ACTION ITEM ::
Nothing but a number should be given: how many lines in the listing contain the word "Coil".

########

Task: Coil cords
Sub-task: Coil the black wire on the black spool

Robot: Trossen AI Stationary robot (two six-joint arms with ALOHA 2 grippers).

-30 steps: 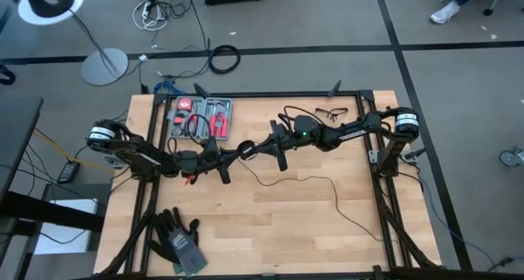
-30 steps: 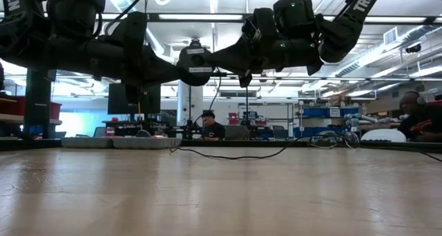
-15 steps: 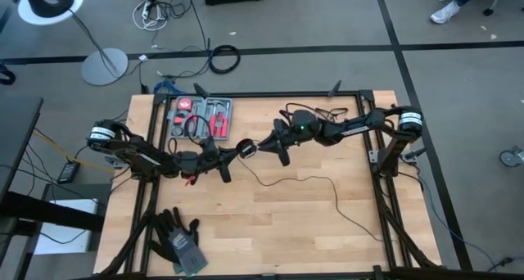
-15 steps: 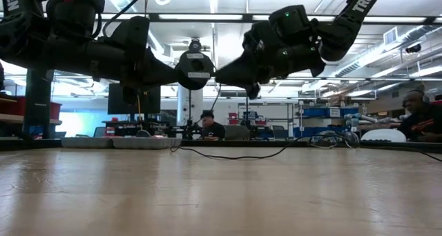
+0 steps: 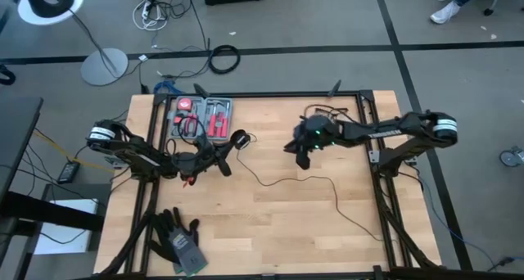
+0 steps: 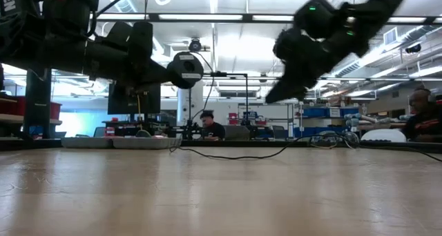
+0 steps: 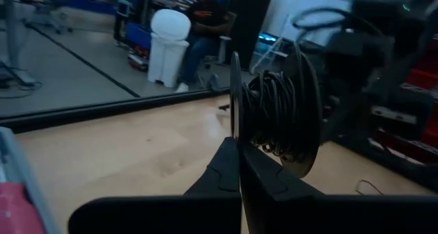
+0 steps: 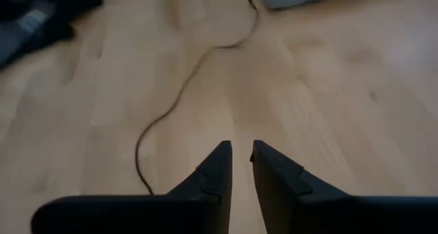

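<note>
Left end effector (image 5: 223, 153): I hold it closed on the rim of the round puck (image 7: 274, 118), lifted above the bench (image 5: 270, 231), near the tool tray (image 5: 214, 110). In the left wrist view the fingers (image 7: 229, 172) pinch one flange, so the puck stands on edge and works like a spool.

Cord (image 5: 327, 184): some turns are already wound on the puck. The rest lies loose on the bench, running from below the puck toward the right side, then bending down toward the front right edge.

Why this hold: I judge that gripping the flange leaves the groove free, so the other arm can lay turns into it.

Right end effector (image 5: 302, 155): it is above the middle of the bench, well apart from the puck. Its fingers (image 8: 212, 176) stand a little apart with nothing between them, pointing down at the loose cord (image 8: 171, 107).

Change from one second ago: then the right end effector was close to the puck, almost touching it. Now it has pulled away to the right and let go. The left arm has hardly moved.

Next, in my judgement: to pick up the loose cord again for another turn.
</note>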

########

EXERCISE RESPONSE ::
2